Would you print out all of the data exactly and keep the pictures out of it?

--- START ---

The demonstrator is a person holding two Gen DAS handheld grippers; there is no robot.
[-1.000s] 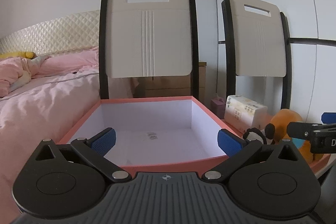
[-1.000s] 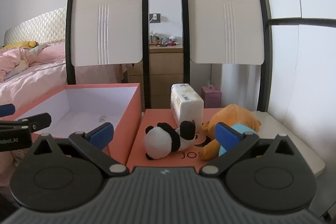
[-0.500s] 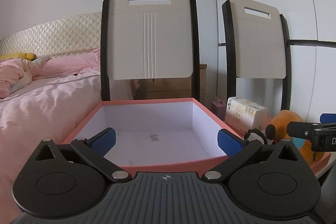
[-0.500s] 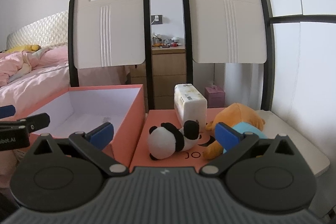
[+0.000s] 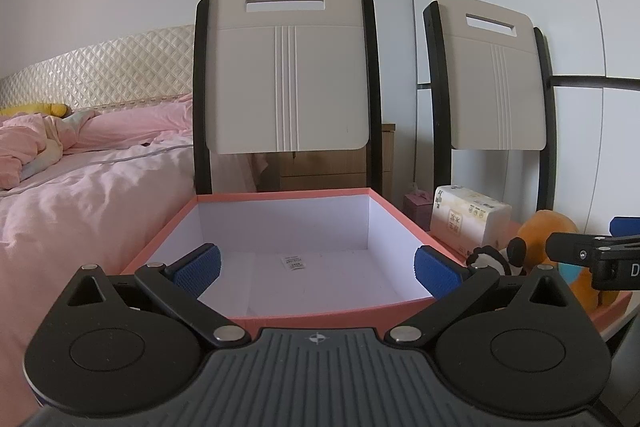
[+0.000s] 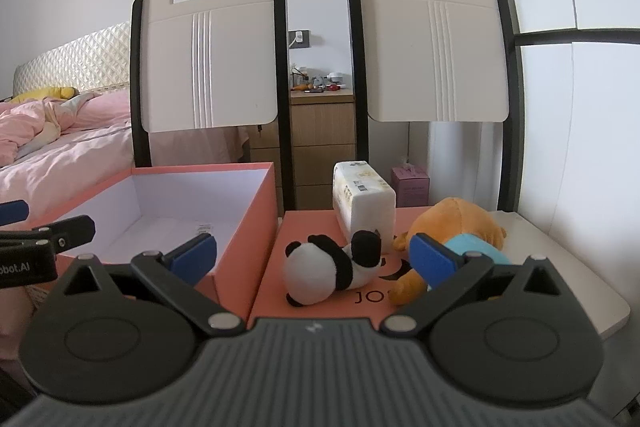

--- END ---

**SOLUTION TO THIS EXERCISE:**
The demonstrator is a person holding two Gen DAS handheld grippers; there is no robot.
[-1.000s] 
[-1.000s] 
[-0.500s] 
[-0.500s] 
[+0.000s] 
[+0.000s] 

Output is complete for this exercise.